His start of the race in Mexico City was a rather auspicious one. For the first week, he was ailed with dysentery, which lasted until he got to Arkansas.
And then, he tore his quad after not having started off in the right gear.
On the way back to Mexico City, it wasn’t a physical injury that almost beat him – it was the wind.
“The hardest part of the race was not the quad, although I thought that is was at the time,” Solon said. “And not my Achilles, and not the dysentery, and not the internal discord with the team, but it was the head winds.”
He’s raced in head winds before, he said. Head winds that would last for a day, that is, but in this race they were unforgiving and unrelenting for five days and five nights.
It forced him to get off his bike.
“Psychologically, I started to crack. I got off the bike at midnight outside of Lafayette, Illinois and I told my team, ‘I just got to get off the bike.’”
Physically, he knew he could go on, but psychologically, he didn’t know how he would be able to go on.
And the next day, the wind was gone. And it stayed gone, he said.
“Just at the point where I was unable to see the end of the race, the wind changed, and it died. And then after a day or two, we actually got tail winds and it was crisis ended,” he said.
“If you quit a race because of a muscular injury or something you can understand that better yourself. But if you quit a race because you lack courage and the wind has defeated you, that’s a much harder thing to take. I almost quit because of a head wind.”
For Solon, it isn’t so much a fear of failure that he has – he knows what failure is and what it feels like, he said.

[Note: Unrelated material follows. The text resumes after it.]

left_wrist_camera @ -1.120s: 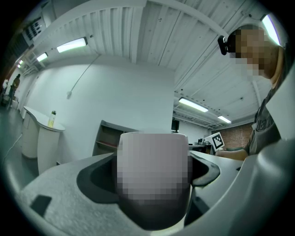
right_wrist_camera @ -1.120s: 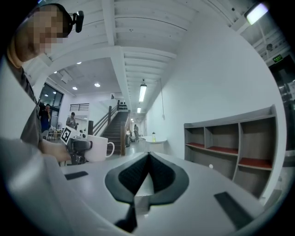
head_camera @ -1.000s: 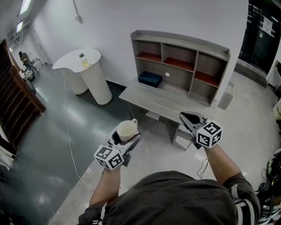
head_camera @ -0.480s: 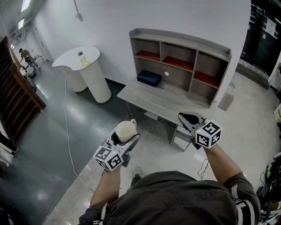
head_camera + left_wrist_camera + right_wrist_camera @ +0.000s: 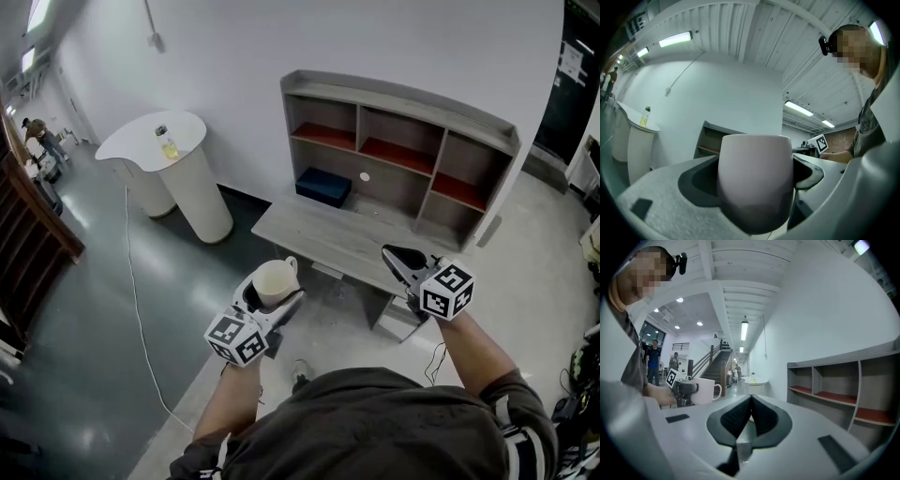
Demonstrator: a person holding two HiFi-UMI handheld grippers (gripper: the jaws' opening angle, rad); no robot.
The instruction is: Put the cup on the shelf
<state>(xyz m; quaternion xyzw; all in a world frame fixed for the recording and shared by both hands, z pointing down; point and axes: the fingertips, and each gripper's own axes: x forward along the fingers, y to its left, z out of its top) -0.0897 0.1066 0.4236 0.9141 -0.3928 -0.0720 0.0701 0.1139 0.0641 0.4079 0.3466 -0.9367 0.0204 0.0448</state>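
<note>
One cup [image 5: 275,279], upright, clamped in my left gripper [image 5: 273,294], over the floor, short of the surface [image 5: 323,225]. Right gripper [image 5: 392,253] clenched, empty. One shelf [image 5: 398,155], three columns.

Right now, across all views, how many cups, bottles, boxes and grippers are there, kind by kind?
cup: 1
bottle: 1
blue box: 1
grippers: 2 (left gripper, right gripper)
Total: 5
</note>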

“I’m not afraid of it, but I recognize it,” Solon said. “I know how terrible it feels and it just stays with you and it doesn’t really go away ever until you do some other race and are successful at it…
“I think you can’t really do anything in life if you’re afraid that you’re going to fail. You have to believe that you’re going to prevail,” he said. “It’s an avoidance thing. I want to avoid the horrible bad feeling when I fail, and I’ve failed many times in my life. And felt really bad each time.”
Life as a bicycle racer is a hard life, he said. There are times of doubt – whether he’s doing the right thing, or constantly on the look for sponsors.
A portion of his life is alone, too, he said. Though that doesn’t mean it’s a lonely life.
“If you enjoy spending time with yourself then it’s not lonely at all, it’s invigorating and loving. If you don’t enjoy being by yourself…then it’s a life of anxiety and loneliness.
“But there is a big difference between being alone and being lonely,” Solon said.
As he makes his way back home, Solon will again begin preparing for another endurance race, this one, the Race Across Australia.
To succeed, it’s not necessarily a feeling of joy, though, he said, there is that element of joy, it’s also a big feeling of relief and of gratitude.